## TASK
The stretch wanted below opens at the line containing "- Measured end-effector" and closes at the line containing "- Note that". Please return it exactly, with no other lines.

## DATA SHOWN
*** Block opens ***
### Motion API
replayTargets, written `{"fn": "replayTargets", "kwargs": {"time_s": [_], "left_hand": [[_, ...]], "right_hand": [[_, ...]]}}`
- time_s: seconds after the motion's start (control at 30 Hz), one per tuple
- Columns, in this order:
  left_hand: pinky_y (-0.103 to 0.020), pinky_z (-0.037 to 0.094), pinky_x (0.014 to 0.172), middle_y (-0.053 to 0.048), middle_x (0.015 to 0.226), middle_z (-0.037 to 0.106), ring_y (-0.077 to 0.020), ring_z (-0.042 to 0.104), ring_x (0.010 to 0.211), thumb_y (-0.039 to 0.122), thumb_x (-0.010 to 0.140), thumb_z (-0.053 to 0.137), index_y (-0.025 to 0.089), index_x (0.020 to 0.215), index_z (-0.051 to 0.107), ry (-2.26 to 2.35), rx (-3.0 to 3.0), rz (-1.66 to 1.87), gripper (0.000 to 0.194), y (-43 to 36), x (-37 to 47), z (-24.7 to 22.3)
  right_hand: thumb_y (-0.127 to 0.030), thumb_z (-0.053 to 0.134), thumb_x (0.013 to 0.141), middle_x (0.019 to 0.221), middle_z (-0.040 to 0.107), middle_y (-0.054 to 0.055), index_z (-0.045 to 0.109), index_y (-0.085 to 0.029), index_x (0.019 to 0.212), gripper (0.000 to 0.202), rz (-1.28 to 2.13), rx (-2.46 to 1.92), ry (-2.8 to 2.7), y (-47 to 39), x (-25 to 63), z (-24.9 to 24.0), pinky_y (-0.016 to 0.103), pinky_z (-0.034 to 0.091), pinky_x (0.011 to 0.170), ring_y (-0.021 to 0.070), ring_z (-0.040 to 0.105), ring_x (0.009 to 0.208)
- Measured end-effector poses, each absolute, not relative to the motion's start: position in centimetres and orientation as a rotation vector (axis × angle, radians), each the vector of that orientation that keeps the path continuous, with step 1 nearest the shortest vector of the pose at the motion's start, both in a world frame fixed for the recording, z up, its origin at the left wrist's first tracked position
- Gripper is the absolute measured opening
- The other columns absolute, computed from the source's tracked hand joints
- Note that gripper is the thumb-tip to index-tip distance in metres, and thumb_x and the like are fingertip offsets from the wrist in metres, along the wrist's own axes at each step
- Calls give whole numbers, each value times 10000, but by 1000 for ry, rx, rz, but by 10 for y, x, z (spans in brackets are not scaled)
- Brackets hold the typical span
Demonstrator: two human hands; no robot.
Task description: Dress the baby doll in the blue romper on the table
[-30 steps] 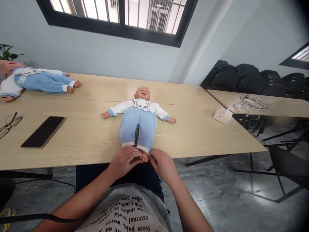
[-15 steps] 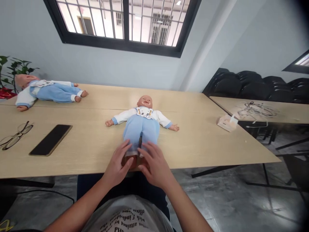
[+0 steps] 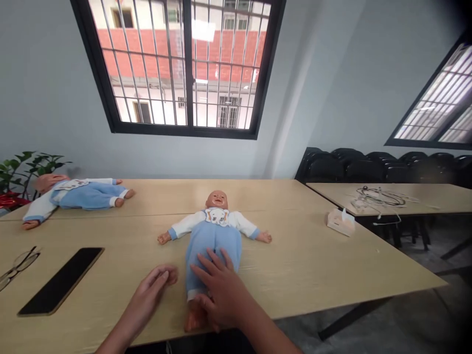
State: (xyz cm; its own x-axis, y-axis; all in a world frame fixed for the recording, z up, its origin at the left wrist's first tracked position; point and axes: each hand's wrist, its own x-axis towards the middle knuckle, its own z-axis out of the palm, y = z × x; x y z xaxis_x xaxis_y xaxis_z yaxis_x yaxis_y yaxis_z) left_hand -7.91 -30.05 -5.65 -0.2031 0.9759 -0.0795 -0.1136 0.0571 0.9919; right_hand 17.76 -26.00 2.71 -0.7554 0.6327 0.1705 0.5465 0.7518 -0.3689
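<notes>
A baby doll [image 3: 214, 236] in a blue and white outfit lies on its back, arms spread, its feet toward me at the table's near edge. My right hand [image 3: 223, 290] is over the doll's lower legs with fingers apart, hiding much of one leg and foot. Whether the palm presses on the trousers I cannot tell. Just left of the doll's legs, my left hand [image 3: 157, 282] is loosely closed, fingers curled in, and nothing shows in it. It is apart from the doll.
A second doll [image 3: 84, 193] lies at the back left beside a potted plant [image 3: 29, 169]. A phone [image 3: 62, 280] and glasses [image 3: 16, 268] are at the left. A tissue box [image 3: 339, 223] stands at the right. Tangled cables [image 3: 383, 196] lie on another table near stacked chairs [image 3: 324, 167].
My left hand has moved left off the doll's legs and its fingers have curled. My right hand has shifted onto the legs' middle. The view has tilted upward.
</notes>
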Motion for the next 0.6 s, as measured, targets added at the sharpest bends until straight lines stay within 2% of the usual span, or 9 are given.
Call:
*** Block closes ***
## SOLVED PROBLEM
- Measured end-effector poses, each absolute, not relative to the motion's start: position in centimetres and orientation as a rotation vector (axis × angle, radians), each the vector of that orientation that keeps the path continuous, with step 1 nearest the shortest vector of the pose at the motion's start, both in a world frame fixed for the recording, z up, its origin at the left wrist's first tracked position
- Gripper is the absolute measured opening
- The other columns absolute, computed from the source's tracked hand joints
- Note that gripper is the thumb-tip to index-tip distance in metres, and thumb_x and the like are fingertip offsets from the wrist in metres, along the wrist's own axes at each step

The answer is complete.